• _What needs to be done_: Set down the data again word for word. Skip any pictures.

• _Given data_:

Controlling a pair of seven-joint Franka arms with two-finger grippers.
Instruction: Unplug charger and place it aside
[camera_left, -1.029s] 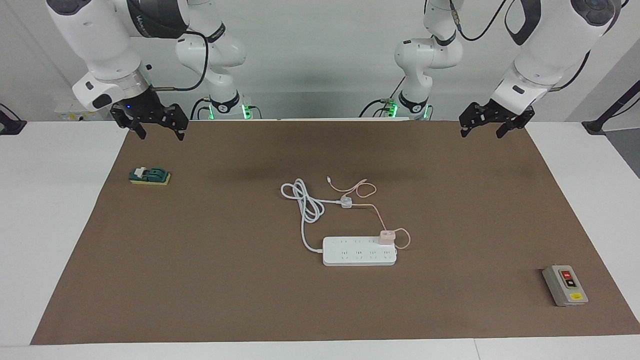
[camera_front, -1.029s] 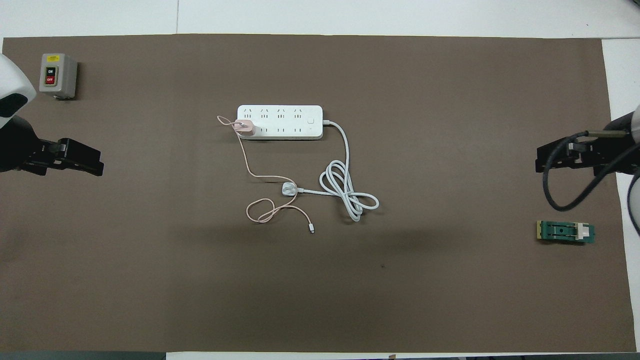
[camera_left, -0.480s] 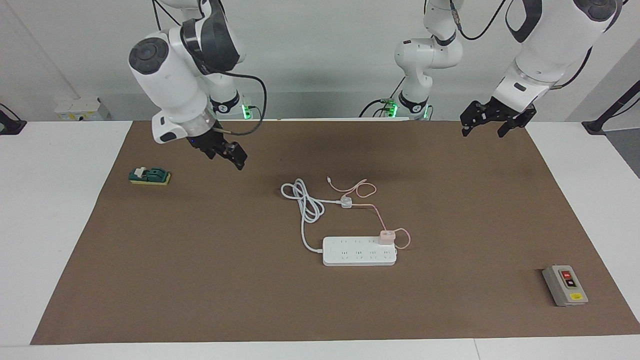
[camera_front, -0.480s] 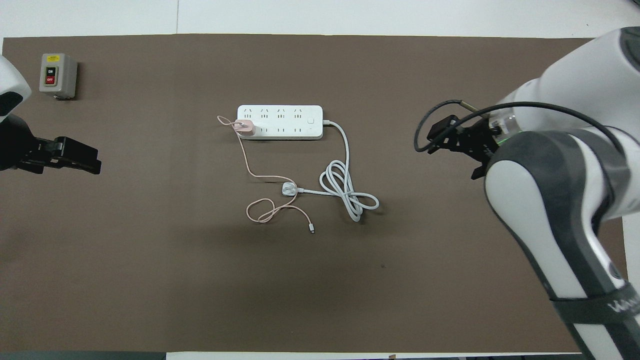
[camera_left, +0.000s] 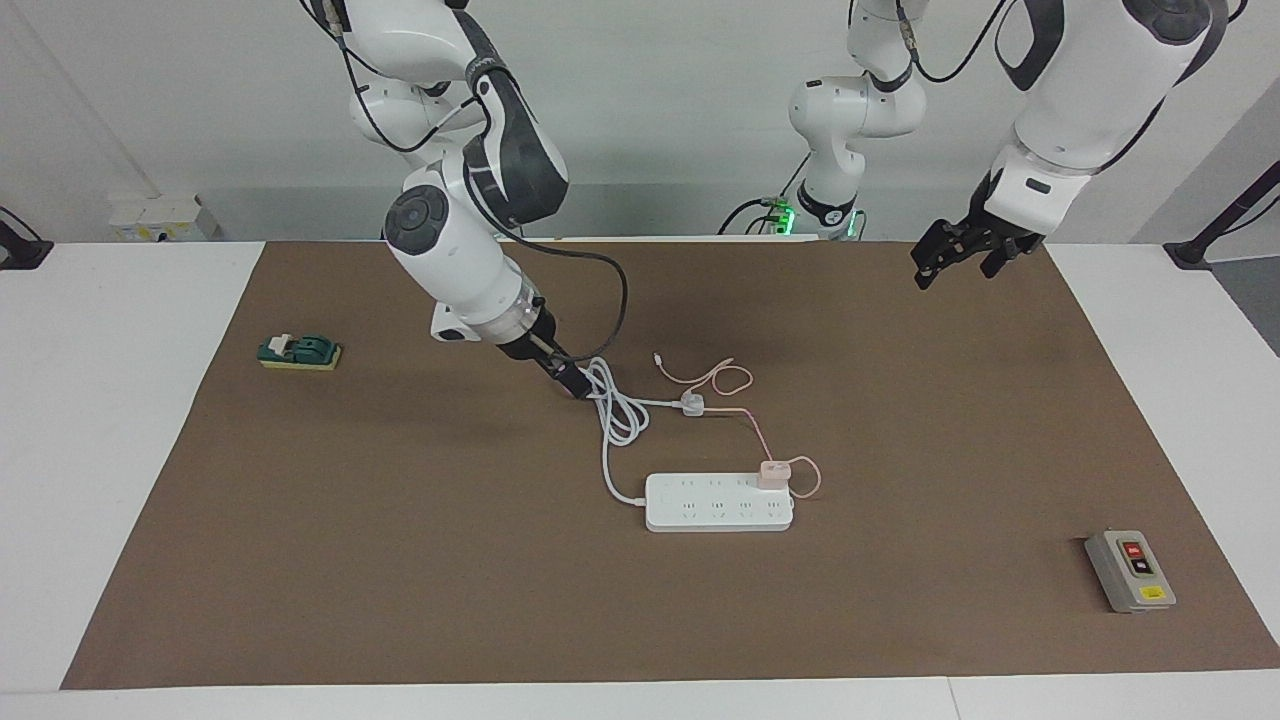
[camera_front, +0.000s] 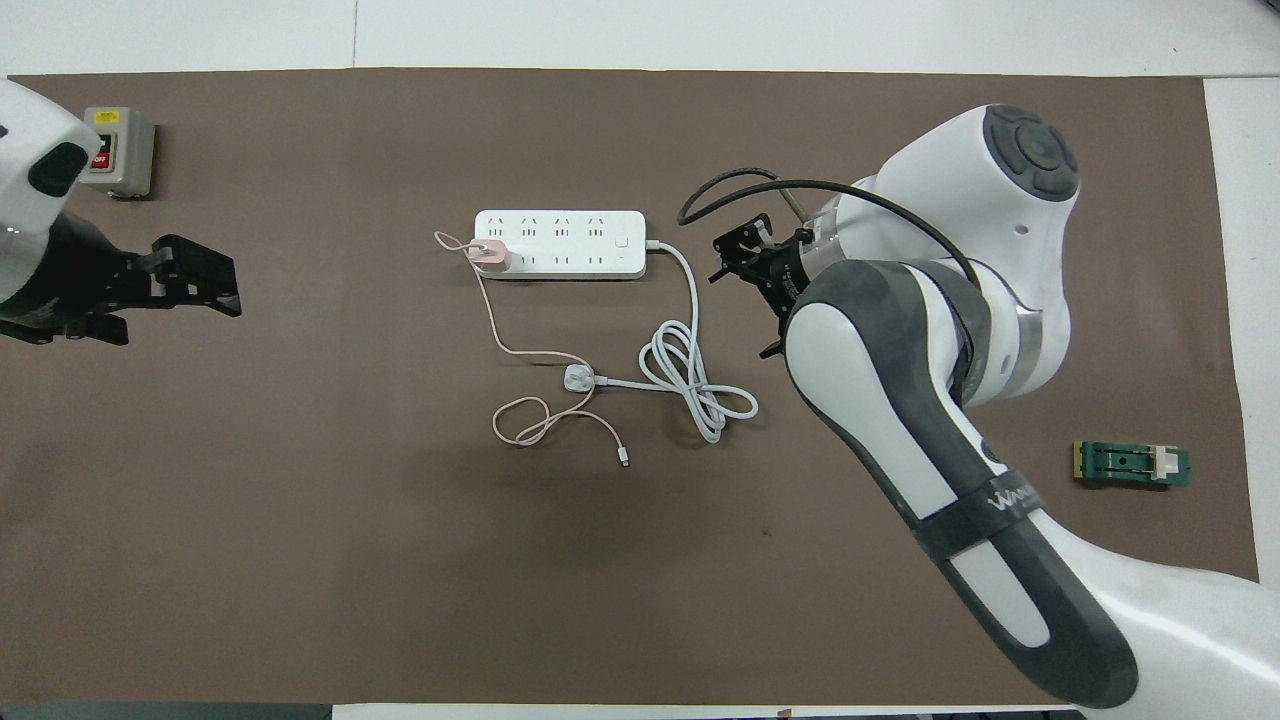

• _Exercise output_:
Controlling a pair of seven-joint Franka arms with two-finger grippers.
Instruction: Unplug charger and place it aside
[camera_left, -1.029s] 
[camera_front, -1.029s] 
[camera_left, -0.480s] 
[camera_front, -0.480s] 
[camera_left, +0.000s] 
[camera_front, +0.000s] 

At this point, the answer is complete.